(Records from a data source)
---+---
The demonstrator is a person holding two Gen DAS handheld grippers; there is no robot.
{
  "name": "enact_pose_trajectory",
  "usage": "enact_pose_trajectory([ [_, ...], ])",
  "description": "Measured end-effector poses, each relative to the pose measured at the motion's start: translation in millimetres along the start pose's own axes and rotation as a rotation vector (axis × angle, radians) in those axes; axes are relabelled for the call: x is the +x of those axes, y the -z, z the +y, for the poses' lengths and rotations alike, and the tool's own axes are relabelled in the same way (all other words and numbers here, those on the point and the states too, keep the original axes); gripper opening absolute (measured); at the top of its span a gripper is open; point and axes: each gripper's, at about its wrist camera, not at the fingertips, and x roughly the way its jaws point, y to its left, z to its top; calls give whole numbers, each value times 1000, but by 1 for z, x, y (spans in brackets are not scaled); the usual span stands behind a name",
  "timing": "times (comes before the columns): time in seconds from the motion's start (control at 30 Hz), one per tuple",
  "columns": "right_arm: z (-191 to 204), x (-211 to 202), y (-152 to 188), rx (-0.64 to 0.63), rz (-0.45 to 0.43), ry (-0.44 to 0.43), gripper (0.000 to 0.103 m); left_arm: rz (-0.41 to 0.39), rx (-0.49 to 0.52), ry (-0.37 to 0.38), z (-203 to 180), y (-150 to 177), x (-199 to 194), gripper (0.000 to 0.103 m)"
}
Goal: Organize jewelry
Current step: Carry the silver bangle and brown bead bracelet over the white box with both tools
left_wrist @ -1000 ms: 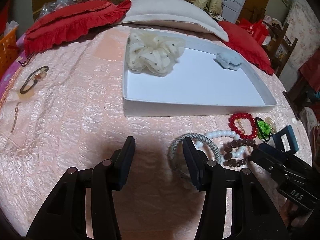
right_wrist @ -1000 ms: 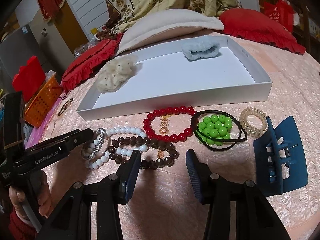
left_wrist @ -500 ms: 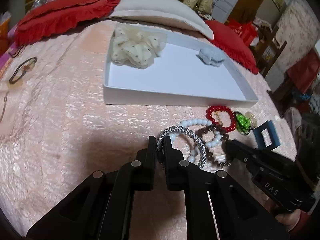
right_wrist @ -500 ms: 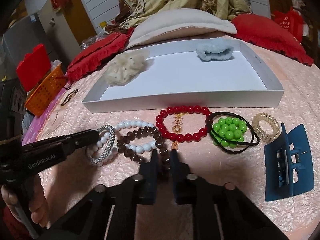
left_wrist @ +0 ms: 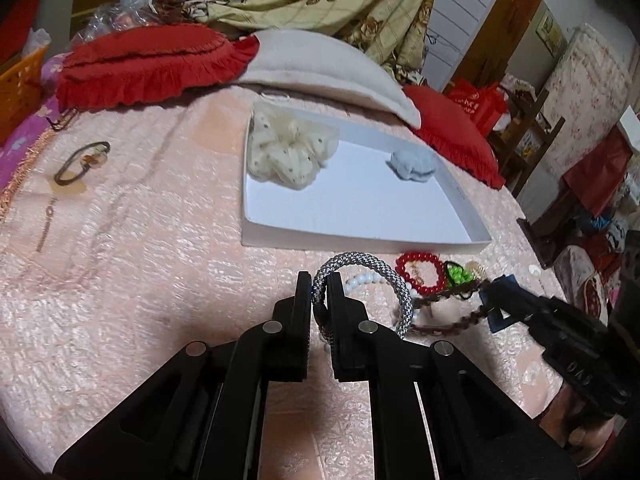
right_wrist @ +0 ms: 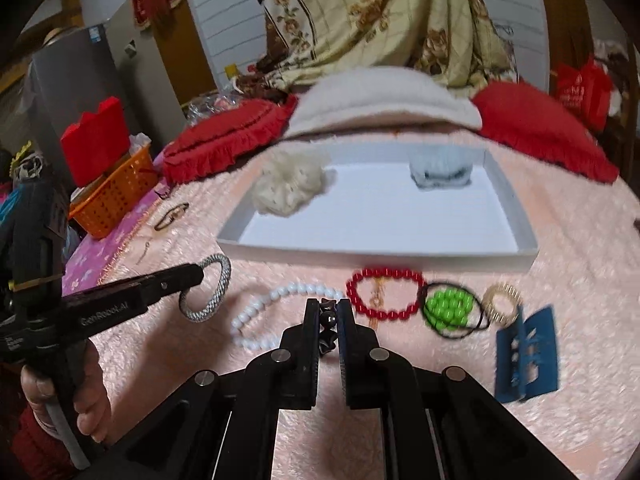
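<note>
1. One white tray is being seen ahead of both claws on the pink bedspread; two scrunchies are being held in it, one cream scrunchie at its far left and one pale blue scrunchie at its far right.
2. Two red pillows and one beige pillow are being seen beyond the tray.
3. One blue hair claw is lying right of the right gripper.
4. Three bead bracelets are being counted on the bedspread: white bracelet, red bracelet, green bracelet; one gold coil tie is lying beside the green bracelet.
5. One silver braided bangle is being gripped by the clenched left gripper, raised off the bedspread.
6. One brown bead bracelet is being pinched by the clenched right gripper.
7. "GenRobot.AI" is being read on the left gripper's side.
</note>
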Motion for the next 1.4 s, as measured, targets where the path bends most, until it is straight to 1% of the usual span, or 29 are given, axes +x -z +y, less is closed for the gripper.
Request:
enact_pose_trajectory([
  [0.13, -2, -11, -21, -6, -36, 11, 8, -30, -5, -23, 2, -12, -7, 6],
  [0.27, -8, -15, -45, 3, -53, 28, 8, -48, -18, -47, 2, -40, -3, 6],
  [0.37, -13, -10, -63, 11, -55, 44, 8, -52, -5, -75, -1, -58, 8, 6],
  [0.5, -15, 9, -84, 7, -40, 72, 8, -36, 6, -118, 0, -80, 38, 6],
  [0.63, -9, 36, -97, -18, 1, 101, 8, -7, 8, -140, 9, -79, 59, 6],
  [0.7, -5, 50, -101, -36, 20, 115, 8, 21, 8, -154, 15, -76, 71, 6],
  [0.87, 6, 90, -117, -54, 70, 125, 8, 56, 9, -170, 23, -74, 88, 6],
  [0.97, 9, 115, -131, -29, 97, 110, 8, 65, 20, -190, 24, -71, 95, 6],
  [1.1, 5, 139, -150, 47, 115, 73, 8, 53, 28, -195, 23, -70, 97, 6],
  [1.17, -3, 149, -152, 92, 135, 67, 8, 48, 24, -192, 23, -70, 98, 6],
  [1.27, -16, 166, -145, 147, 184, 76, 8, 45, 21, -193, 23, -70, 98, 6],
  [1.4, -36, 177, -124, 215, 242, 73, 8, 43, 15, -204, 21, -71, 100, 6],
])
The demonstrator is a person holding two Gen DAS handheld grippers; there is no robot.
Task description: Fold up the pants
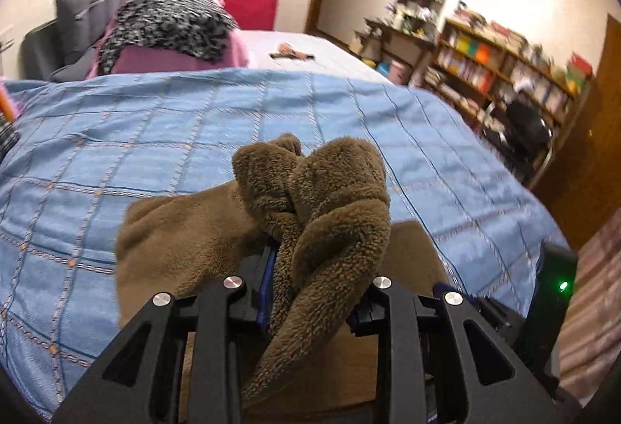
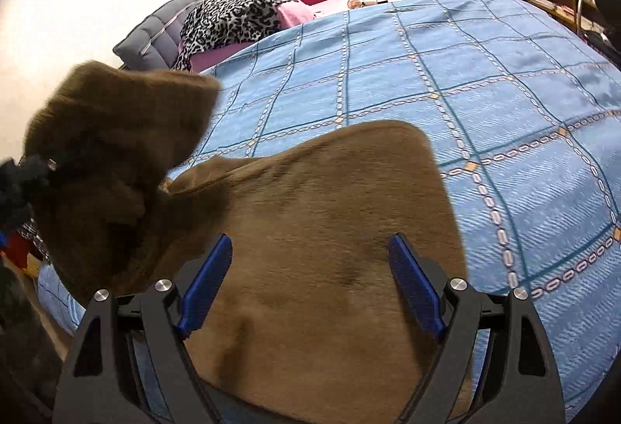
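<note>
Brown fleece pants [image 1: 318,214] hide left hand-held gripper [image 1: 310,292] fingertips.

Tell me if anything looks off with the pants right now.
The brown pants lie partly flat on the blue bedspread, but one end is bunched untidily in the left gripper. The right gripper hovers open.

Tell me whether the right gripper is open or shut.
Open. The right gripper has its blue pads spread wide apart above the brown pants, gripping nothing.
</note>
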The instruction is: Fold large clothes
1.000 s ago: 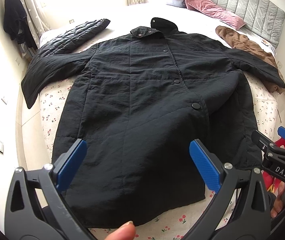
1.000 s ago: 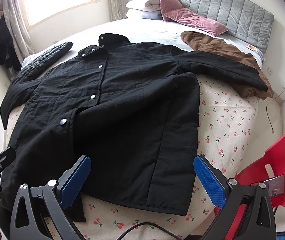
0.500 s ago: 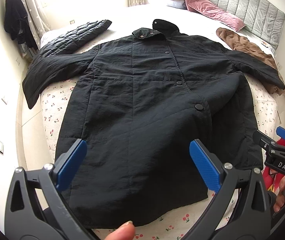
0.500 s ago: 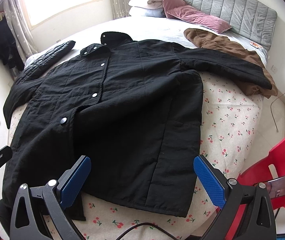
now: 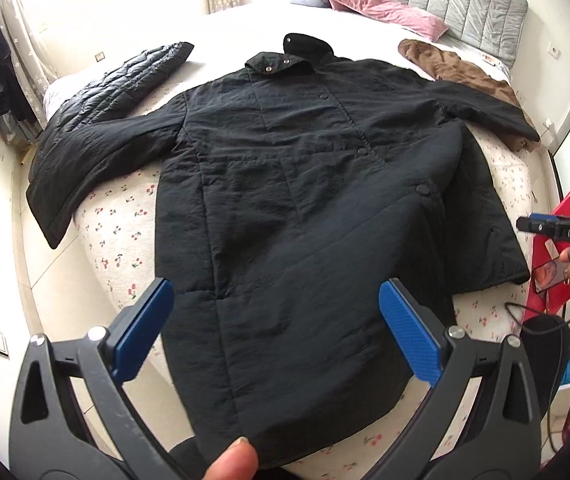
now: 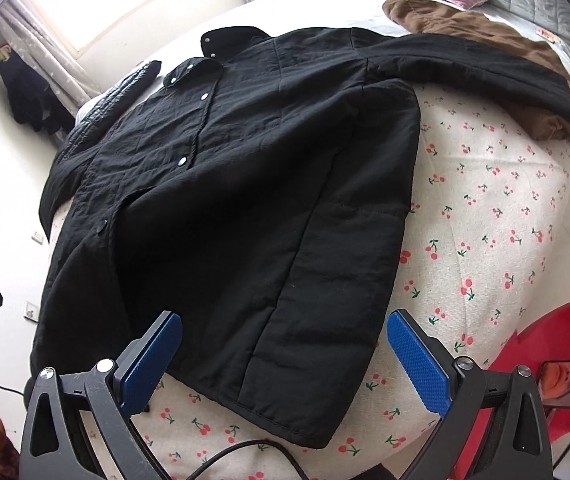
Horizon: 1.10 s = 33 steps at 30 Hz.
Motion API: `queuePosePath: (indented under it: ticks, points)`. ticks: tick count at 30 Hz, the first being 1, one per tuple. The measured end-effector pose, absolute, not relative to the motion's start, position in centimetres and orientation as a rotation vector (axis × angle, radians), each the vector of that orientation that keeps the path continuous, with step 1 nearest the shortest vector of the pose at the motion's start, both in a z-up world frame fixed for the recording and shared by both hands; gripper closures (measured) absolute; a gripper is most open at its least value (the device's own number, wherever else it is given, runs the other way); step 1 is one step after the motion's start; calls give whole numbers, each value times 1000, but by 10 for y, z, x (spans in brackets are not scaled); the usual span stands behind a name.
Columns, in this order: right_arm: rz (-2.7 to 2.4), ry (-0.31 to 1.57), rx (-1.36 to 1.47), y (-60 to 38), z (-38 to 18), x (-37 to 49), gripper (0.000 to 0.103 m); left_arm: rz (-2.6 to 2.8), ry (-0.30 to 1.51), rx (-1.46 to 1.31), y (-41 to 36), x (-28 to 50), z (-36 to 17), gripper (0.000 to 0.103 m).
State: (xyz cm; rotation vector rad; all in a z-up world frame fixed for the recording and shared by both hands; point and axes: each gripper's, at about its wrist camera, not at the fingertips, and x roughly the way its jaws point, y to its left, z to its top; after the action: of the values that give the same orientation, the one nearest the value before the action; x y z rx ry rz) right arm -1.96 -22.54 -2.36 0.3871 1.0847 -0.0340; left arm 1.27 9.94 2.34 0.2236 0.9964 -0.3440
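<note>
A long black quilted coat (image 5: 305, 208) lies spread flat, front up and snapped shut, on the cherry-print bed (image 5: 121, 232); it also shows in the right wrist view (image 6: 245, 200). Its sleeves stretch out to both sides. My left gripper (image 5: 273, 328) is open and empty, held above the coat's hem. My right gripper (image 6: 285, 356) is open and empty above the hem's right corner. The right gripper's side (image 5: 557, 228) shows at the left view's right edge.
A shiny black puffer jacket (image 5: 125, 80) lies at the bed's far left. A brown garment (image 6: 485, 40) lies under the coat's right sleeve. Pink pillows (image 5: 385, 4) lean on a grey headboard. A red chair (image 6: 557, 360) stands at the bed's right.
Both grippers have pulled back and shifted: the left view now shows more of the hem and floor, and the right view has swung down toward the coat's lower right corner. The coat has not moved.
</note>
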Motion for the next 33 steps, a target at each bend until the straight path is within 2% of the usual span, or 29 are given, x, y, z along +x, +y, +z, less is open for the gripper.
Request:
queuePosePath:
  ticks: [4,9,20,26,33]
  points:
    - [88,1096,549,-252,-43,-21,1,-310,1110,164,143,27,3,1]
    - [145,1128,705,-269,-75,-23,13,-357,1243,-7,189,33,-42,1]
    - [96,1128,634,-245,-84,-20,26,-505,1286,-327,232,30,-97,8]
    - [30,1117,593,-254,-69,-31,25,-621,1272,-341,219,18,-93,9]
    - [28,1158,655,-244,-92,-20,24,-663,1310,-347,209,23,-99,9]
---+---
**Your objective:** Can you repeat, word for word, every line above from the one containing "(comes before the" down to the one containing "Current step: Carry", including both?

**Your solution:**
  "timing": "times (comes before the columns): time in seconds from the motion's start (control at 30 Hz), one per tuple",
  "columns": "right_arm: z (-191 to 204), x (-211 to 202), y (-152 to 188), rx (-0.64 to 0.63), rz (-0.45 to 0.43), ry (-0.44 to 0.43), gripper (0.000 to 0.103 m); left_arm: rz (-0.41 to 0.39), rx (-0.49 to 0.52), ry (-0.37 to 0.38), z (-203 to 180), y (-150 to 177), x (-199 to 194), gripper (0.000 to 0.103 m)"
}
Goal: Organize jewelry
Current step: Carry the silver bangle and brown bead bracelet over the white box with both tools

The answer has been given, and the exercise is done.